SAN FRANCISCO — Nearly every day, Amazon announces a new venture.
It just bought an online education company and introduced a payment mechanism for Internet retailers that competes with PayPal. It started selling wine for the first time in New York, updated its line of tablets, gave the go-ahead to three new comedy pilots and began a design competition for its fashion division. It is setting up mini-warehouses inside suppliers like Procter & Gamble to ship goods faster.
But one thing it will not be announcing this month: a significant profit.
Who cares? Amazon lost money in 2012, and analysts are anticipating another loss when the company releases its third-quarter results Thursday. Yet the stock is at a record high.
Amazon shares are up around 150 percent since mid-2010, which perhaps not coincidentally was the last time the company had sizable profits. In other words, investors only really decided they loved the company when net income began to slide.
“This isn’t supposed to happen,” said William H. Janeway, an economist and venture capitalist. “It violates mainstream finance theory. Very few companies have been valued this way outside a systemic bubble.”
No one is asserting that Amazon is a flat-out bubble, but there is an increasingly noisy debate about when it will — or even whether it can — deliver the sort of bottom-line profits investors normally demand from a company expected to post $75 billion in revenue this year.
The company declined to comment.
Some analysts point out that those sales are negligible when set against the market being targeted by Jeff Bezos, Amazon’s founder and chief executive. “The market is effectively limitless: all of global consumer commerce and maybe business-to-business commerce as well,” said Janeway, author of “Doing Capitalism in the Innovation Economy.”
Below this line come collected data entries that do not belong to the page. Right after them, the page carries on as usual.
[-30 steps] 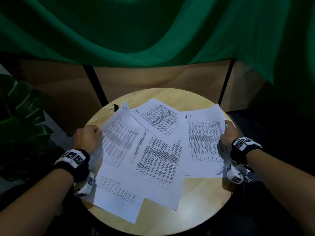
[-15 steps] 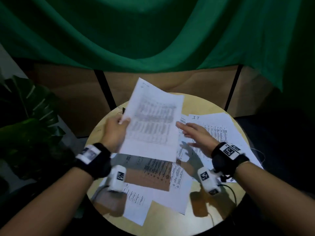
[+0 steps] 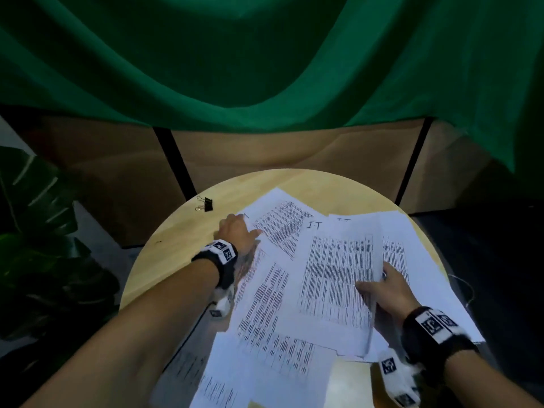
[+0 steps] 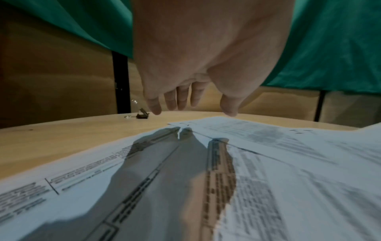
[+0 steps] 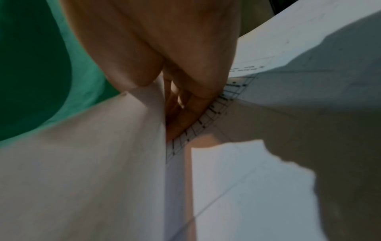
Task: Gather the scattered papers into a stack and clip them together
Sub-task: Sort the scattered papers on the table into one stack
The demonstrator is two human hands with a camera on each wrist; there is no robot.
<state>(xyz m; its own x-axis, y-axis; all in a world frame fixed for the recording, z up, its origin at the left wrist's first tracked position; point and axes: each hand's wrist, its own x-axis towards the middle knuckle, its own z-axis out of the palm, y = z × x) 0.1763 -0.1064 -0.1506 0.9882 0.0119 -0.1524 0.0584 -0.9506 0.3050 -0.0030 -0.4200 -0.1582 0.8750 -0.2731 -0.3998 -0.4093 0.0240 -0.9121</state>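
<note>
Several printed sheets lie overlapping on a round wooden table (image 3: 176, 254). My right hand (image 3: 374, 281) pinches the right edge of one sheet (image 3: 338, 269), thumb on top and fingers beneath, and holds it over the right-hand pile (image 3: 412, 254). The right wrist view shows the pinch (image 5: 164, 97) close up. My left hand (image 3: 247, 228) reaches with straight fingers to the near-left corner of the far sheet (image 3: 282, 219). In the left wrist view this hand (image 4: 191, 107) hovers just over the papers and holds nothing. A black binder clip (image 3: 206, 204) (image 4: 142, 114) lies left of it.
A green curtain (image 3: 265, 69) hangs behind the table above brown panels with black posts (image 3: 173, 163). A leafy plant (image 3: 38, 260) stands to the left. More sheets (image 3: 265, 363) overhang the near edge. Bare wood shows at the table's left and far side.
The sheet my left hand held up has passed to my right hand and come down over the right pile. My left hand has let go and reached to the far sheet.
</note>
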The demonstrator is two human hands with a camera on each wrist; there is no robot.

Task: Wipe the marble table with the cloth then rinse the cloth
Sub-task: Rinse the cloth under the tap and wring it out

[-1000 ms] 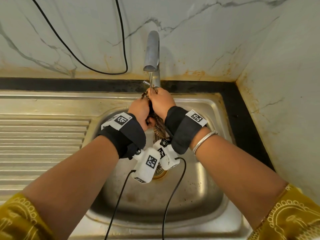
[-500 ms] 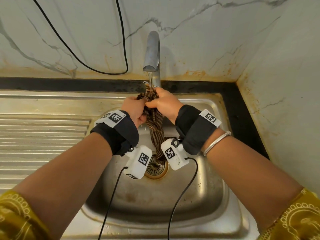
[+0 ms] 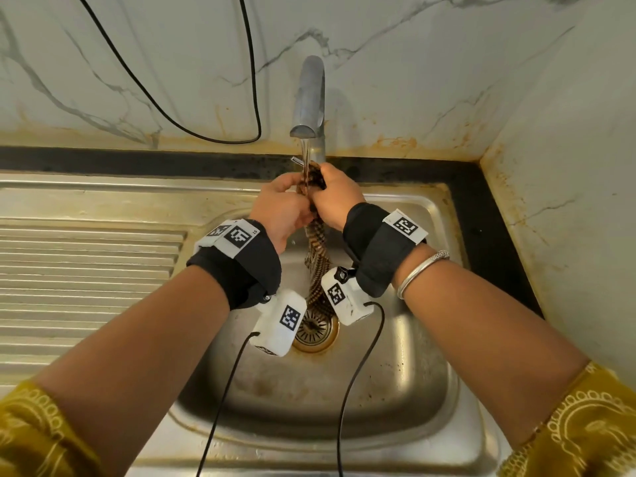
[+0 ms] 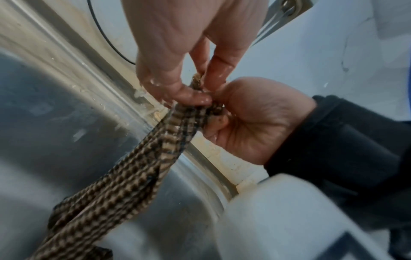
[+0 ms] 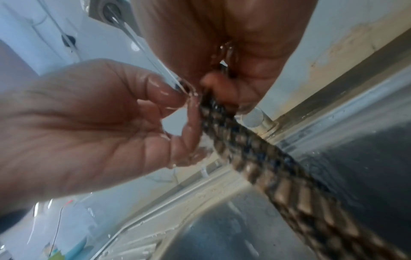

With that prize as the goal, making money today would be a positive hindrance. As Benedict Evans, an analyst based in London, put it: “Bezos has chosen to run Amazon to be the biggest, most powerful and successful retailer on Earth 20 years from now. Any fool could run it profitably today.”
To make a significant profit, some ways of doing business will have to change, which might alienate customers and slow that roaring revenue growth. That, in turn, would cause investors to demand profits even sooner.
“At some point, the piper must be paid,” said George Colony, chief executive of Forrester Research.
How? “By raising prices. I don’t see any other way.”